## About this task
Locate the lines of the listing below that hold "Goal", then copy each of them.

## Available data
- - - -

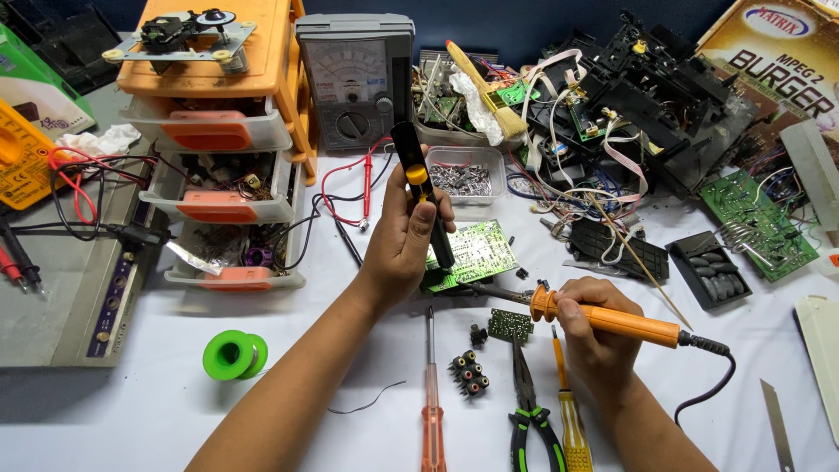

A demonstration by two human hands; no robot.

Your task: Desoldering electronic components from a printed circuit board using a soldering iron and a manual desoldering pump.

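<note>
My left hand (402, 240) grips a black-and-yellow desoldering pump (418, 188) upright over the green circuit board (472, 252); my right hand (590, 336) clasps an orange soldering iron (612, 321), tip at the board's edge. Green-handled pliers (529, 402) and screwdrivers (432, 393) crowd the white table (332, 437) below.

A: Top right corner, there's a cardboard box (782, 52), brown and cream, lying tilted behind the black chassis, with a red-and-white oval badge and dark lettering.

B: Far left edge, a green and white package (35, 92) pokes in, partly cut off.

A: Centre back, the grey analogue meter (354, 79) stands upright, its pale curved dial face acting as the only display.

B: And the yellow meter (22, 157) at left shows only its casing; any screen is out of view.
</note>
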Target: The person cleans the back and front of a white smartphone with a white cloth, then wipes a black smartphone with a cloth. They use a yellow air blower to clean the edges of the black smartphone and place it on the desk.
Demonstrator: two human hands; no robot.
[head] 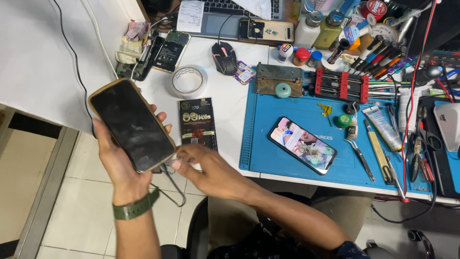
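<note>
My left hand [117,160] holds a smartphone [132,123] with a dark screen and a tan case, lifted over the table's left front corner, screen up. My right hand [208,168] reaches across below it, fingertips at the phone's lower edge near a thin cable [172,184] that hangs from there. Whether those fingers pinch the cable end I cannot tell. A black flat packet [198,123] lies on the white table just behind my right hand. A green watch strap is on my left wrist.
A blue work mat [306,163] carries a second phone [302,145] with a lit screen, tweezers, tubes and a red-and-black clamp [341,85]. A tape roll [188,80], a black mouse [224,57], phone parts, a laptop and bottles sit behind. Tiled floor lies left.
</note>
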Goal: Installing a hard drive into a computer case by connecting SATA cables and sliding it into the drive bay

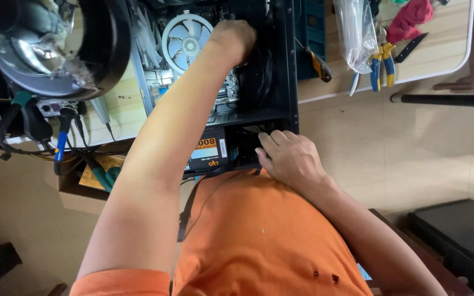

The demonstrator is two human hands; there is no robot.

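Note:
An open black computer case (283, 66) lies on a light wooden table (440, 55) in front of me. My left hand (232, 39) reaches deep inside it, beside the round white cooler fan (185, 41); its fingers are curled and hidden, so what they touch is unclear. My right hand (289, 156) rests on the near edge of the case, fingers against the dark bay next to the power supply (209, 153) with its orange label. A black cable hangs down over my orange shirt.
Blue-and-yellow pliers (381, 68), a clear plastic bag (353, 33) and a red cloth (410, 19) lie right of the case. A round black device (56, 49), cables and a blue-handled tool (60, 147) crowd the left. A black box (462, 235) sits on the floor.

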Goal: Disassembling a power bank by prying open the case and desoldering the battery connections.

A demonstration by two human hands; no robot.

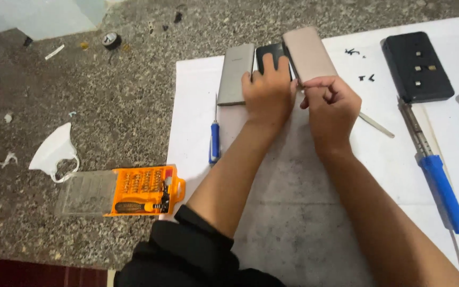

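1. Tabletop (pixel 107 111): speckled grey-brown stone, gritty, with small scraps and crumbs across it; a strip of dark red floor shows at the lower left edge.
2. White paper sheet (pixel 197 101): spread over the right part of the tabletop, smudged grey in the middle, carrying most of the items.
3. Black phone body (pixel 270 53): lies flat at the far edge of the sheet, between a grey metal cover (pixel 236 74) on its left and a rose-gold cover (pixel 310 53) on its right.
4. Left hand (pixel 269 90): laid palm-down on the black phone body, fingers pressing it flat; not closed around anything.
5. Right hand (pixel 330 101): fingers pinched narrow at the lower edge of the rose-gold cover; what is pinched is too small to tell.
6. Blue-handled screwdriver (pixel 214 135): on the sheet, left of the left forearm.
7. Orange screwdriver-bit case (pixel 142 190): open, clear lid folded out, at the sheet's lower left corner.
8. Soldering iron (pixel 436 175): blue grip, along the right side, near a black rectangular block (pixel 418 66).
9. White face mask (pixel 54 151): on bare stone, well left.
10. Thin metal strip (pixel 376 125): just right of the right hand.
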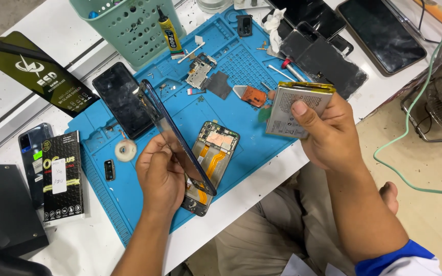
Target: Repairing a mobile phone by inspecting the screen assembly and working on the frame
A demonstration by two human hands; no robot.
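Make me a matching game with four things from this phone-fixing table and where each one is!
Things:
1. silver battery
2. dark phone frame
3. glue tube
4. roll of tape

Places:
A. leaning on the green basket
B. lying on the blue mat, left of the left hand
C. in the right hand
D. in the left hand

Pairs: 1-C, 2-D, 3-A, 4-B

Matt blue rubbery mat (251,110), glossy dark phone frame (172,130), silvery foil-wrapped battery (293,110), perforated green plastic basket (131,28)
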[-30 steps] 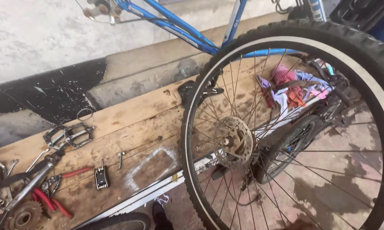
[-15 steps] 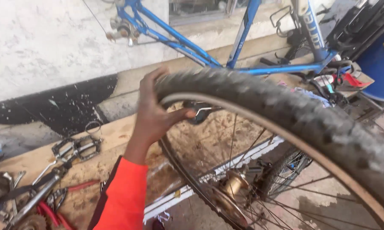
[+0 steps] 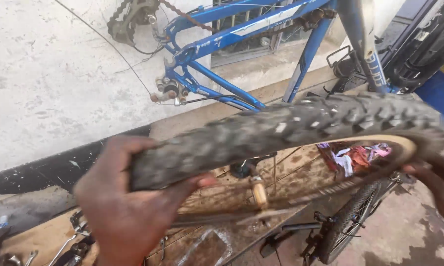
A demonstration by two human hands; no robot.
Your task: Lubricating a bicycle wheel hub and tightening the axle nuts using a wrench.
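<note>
My left hand (image 3: 126, 207) wraps around the knobby tyre (image 3: 291, 130) of a bicycle wheel, palm behind the tread and thumb over the front edge; this grip is closed on the tyre. The tyre is the landmark for everything that follows. It runs edge-on across the middle of the view, from my left hand up to the right. At the tyre's far right end my right hand (image 3: 441, 184) meets the rim (image 3: 404, 148); only part of that hand shows, so I cannot tell whether its grip is closed. Below the tyre, blurred spokes (image 3: 281, 197) converge on the hub area (image 3: 259, 192). Above and behind the tyre stands a blue bicycle frame (image 3: 241, 27), upside down against a pale wall (image 3: 49, 74), with a chain (image 3: 182, 15) and derailleur (image 3: 131, 17) at its upper left and a brake caliper (image 3: 170, 91) hanging just above the tyre's left half. Beneath the tyre lies a wooden surface (image 3: 310, 172), stained and worn. On it, below the tyre's right end, sits a bundle of coloured rags (image 3: 352, 157). Below the tyre's left end, beside my left hand, metal tools (image 3: 77, 241) lie on the same surface. Lower right of the tyre, a second, smaller wheel (image 3: 350, 221) stands on the floor (image 3: 409, 231).
</note>
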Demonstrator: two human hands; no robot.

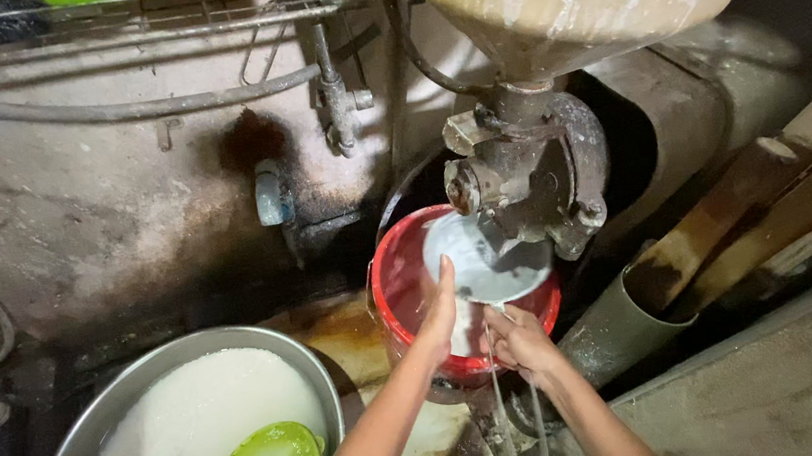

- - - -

## Exercise output
Goal: Installing a hard drive into a computer case by connecting SATA cables and sliding it into the drive bay
Goal: Disassembling a power bank by prying open the case and desoldering the battery connections.

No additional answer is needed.